Faire des investissements dans les énergies propres un élément clé de la reprise économique est un élément essentiel pour une relance réussie, parce que durable. Si le Danemark veut donner l’exemple, le Fonds de relance de l’UE de 750 milliards d’euros vient aussi avec des conditions de relance rigoureuses d’un point de vue environnemental. Au niveau mondial, les contributions nationales déterminées (NDC) des pays fourniraient dans de nombreux cas un cadre politique « prêt à l’emploi » pour le permettre. En effet, ces dernières ont permis la mise en place de « plans climatiques »4 pour l’ensemble des pays ayant ratifié les Accords de Paris, qui fournissent des plans clairs et concrets pour atteindre ces objectifs.

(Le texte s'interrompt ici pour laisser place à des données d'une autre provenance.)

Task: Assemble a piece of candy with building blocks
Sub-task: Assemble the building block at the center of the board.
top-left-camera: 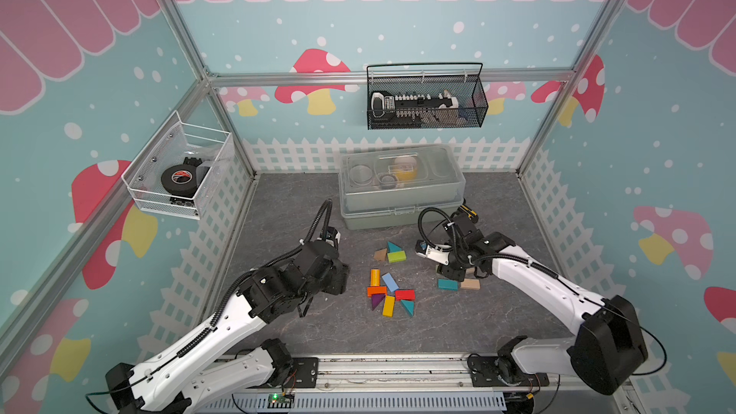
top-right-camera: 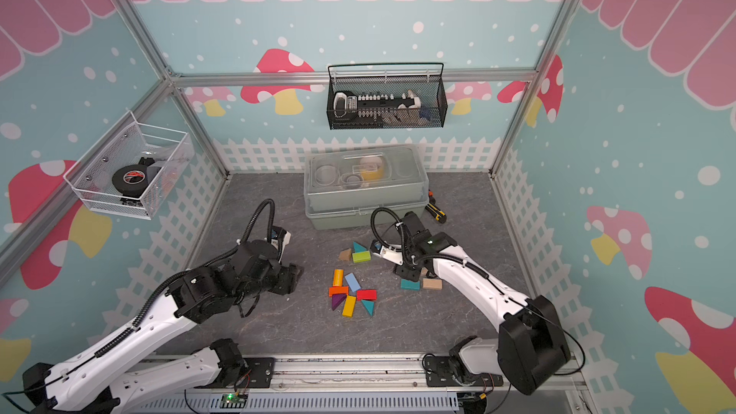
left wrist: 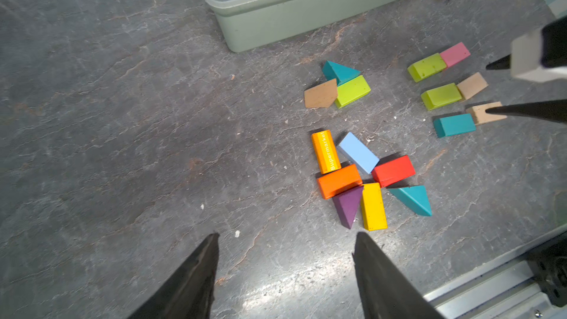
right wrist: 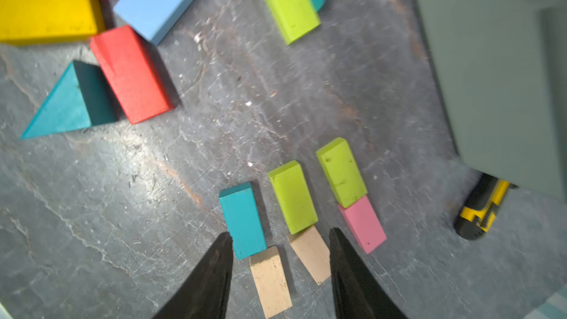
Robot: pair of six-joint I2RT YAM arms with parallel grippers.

Une action collective reste donc plus que jamais nécessaire pour « réussir » une relance économique durable et répondant aux défis de la crise climatique.

Perspectives  :

  • L’annonce de la construction d’îles énergétiques au Danemark est un signal positif dans plusieurs perspectives ; elle confirme la résilience des investissements renouvelables face à la crise et vient renforcer la coopération économique et industrielle entre pays européens
  • Alors que de nombreux projets éoliens ont été reporté à cause du coronavirus, reste à voir si le calendrier de construction sera respecté.

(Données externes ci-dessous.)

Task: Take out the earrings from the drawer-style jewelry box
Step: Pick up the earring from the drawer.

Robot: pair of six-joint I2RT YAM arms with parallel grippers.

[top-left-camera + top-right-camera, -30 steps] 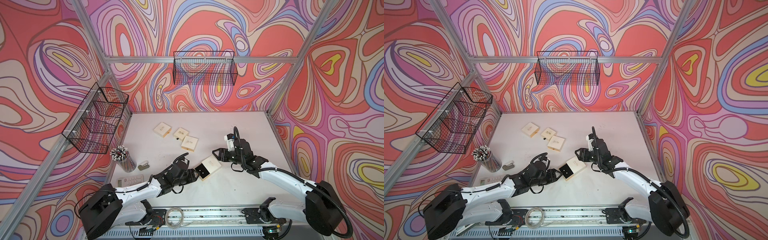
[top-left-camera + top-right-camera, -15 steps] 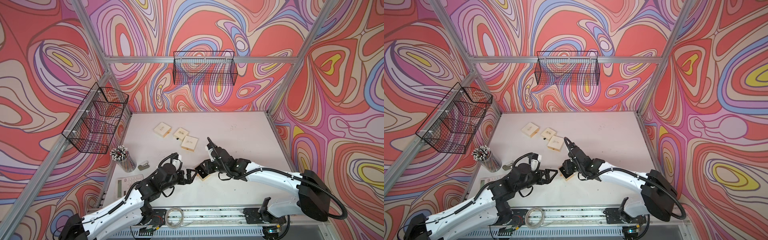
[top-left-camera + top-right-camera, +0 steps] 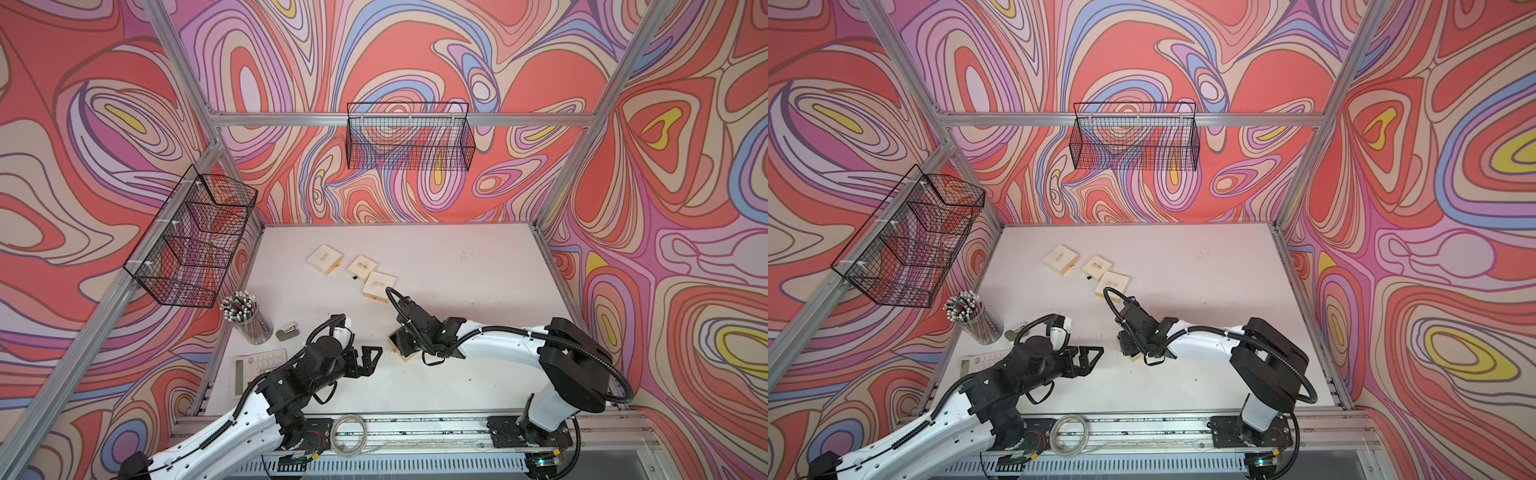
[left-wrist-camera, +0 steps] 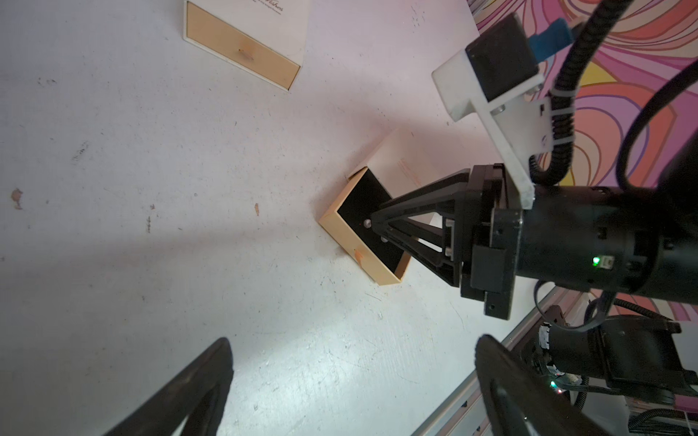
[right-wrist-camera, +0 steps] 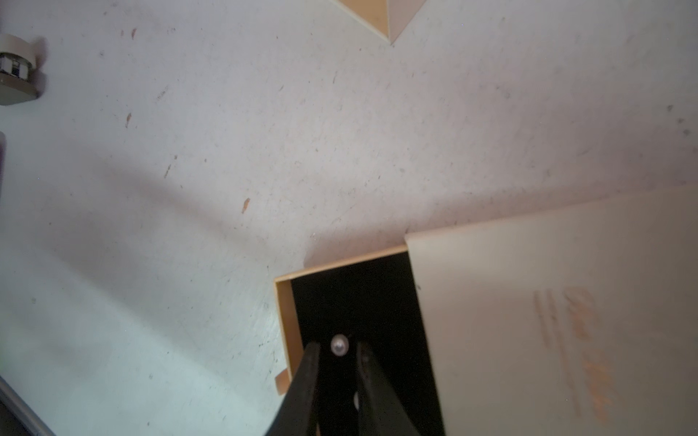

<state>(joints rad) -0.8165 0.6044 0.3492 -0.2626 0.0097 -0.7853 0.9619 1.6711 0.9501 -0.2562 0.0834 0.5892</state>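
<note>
The jewelry box (image 4: 400,158) lies on the white tabletop (image 3: 457,291) near its front edge. The drawer (image 4: 359,204) is slid partway out of the cream sleeve, baring a black lining. One earring (image 5: 338,345), a tiny pale round stud, sits on that lining close to the drawer's front wall.

The right gripper (image 4: 377,231) reaches down into the drawer. Its two black fingers (image 5: 310,372) are drawn close together, one on each side of the stud. In the right wrist view a thin dark gap shows on both sides of the stud, so the jaws bracket it without clamping it.

The left gripper (image 3: 370,359) hangs over bare tabletop just beside the drawer's open end. Its jaws are spread wide and hold nothing.

Three more cream boxes (image 3: 362,266) lie in a loose diagonal row farther back, well apart from the open box. A cup of pencils (image 3: 249,318) and a calculator (image 3: 259,370) stand along the left edge in both top views.
</note>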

  • Les îles énergétiques s’inscrivent pleinement dans l’objectif de l’UE de décarboner l’économie continentale et d’atteindre la neutralité carbone en 2050.
Sources
  1. RAVAL Anjili, Global energy spending to fall $400bn due to coronavirus crisis, Financial Times, May 2020.
  2. HOOK, Leslie, Denmark reinforces green commitment with ‘energy islands’ plan, Financial Times, May 2020.
  3. WALTERS, Jonathan, The power sector and COVID-19 : Planning for a sustainable recovery, World Bank Blogs, June 2020.
  4. WALTERS, Jonathan, The power sector and COVID-19 : Planning for a sustainable recovery, World Bank Blogs, June 2020.